=== Section Start ===

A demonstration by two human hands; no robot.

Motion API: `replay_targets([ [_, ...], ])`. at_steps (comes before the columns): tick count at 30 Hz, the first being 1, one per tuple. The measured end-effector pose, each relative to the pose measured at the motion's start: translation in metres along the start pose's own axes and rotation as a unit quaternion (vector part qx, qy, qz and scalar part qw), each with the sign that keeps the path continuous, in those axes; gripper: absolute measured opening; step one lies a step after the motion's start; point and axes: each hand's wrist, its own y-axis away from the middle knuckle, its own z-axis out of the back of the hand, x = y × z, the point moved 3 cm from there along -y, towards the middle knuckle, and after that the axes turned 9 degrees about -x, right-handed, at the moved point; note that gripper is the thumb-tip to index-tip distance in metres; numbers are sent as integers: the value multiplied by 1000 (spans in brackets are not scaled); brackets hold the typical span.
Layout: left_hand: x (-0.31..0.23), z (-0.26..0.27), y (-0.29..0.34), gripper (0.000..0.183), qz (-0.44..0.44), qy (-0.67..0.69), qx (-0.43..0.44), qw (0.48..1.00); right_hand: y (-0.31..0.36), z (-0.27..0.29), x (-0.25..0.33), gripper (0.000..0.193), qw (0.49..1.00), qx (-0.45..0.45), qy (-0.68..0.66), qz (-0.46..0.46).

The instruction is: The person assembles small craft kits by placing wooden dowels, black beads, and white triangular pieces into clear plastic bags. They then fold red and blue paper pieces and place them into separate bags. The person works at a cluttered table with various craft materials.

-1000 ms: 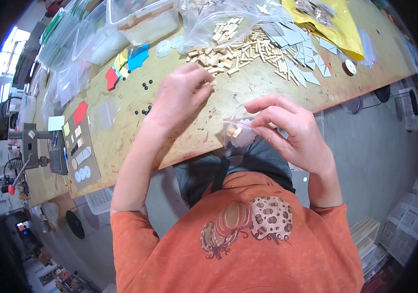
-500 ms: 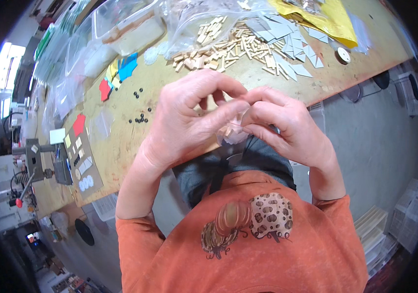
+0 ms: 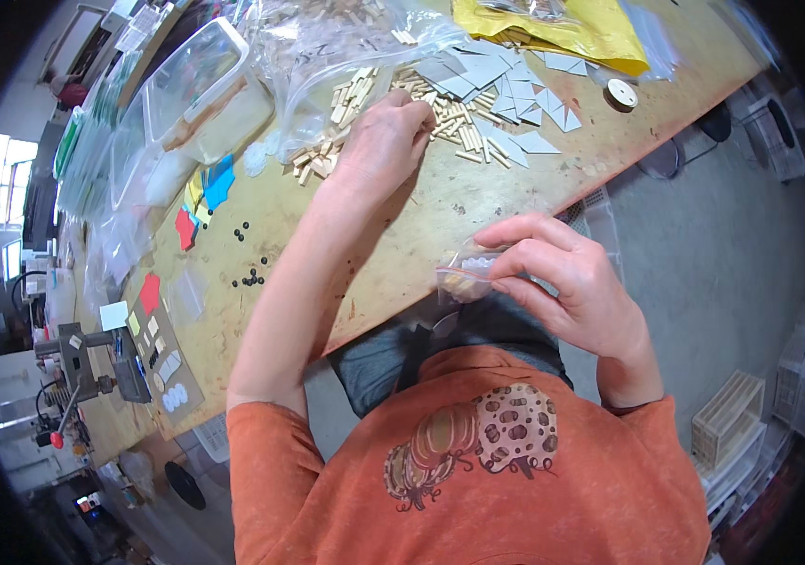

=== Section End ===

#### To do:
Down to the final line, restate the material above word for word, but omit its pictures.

#### Written solution:
A demonstration by two human hands; no robot.

Motion API: `replay_targets([ [_, ...], ])`. at_steps (comes before the columns): tick count at 30 Hz, the first being 1, one per tuple. The measured end-effector pose, each relative to the pose measured at the motion's start: translation in metres along the start pose's own axes and rotation as a unit quaternion (vector part qx, qy, qz and scalar part qw), each with the sign that keeps the path continuous, in those axes; gripper: absolute measured opening; step one lies a step after the motion's start; point and axes: each hand's wrist, its own y-axis away from the middle knuckle, its own z-axis out of the back of the hand, x = y × z, the point moved 3 cm from there along -y, towards the middle knuckle, and after that the axes turned 9 degrees about -x, right-handed, at the moved point; note that gripper is the thumb-tip to index-tip distance in metres; numbers are sent as integers: the value multiplied by 1000 (spans in brackets are not scaled); brackets hold the typical span.
Layout: left_hand: x (-0.31..0.23), z (-0.26..0.27), y (-0.29..0.34), gripper (0.000..0.183), qz (-0.44..0.44), qy (-0.67..0.69), qx (-0.43..0.44), qw (0.48..1.00); right_hand: y (-0.31..0.36), z (-0.27..0.29), x (-0.25..0.33), gripper (0.000..0.193), qw (0.49..1.00), qx (-0.45..0.45), qy (-0.68..0.66), qz (-0.46..0.46).

The instruction is: The person assembles small craft kits by placing wooden dowels, black beads, and white triangular pieces into clear plastic bags. They then fold red and blue paper pieces and place them into separate bags. The person works at a cluttered table with various craft materials.

-1000 ms: 
-500 ms: 
+0 ms: 

Nothing more is needed for this exercise.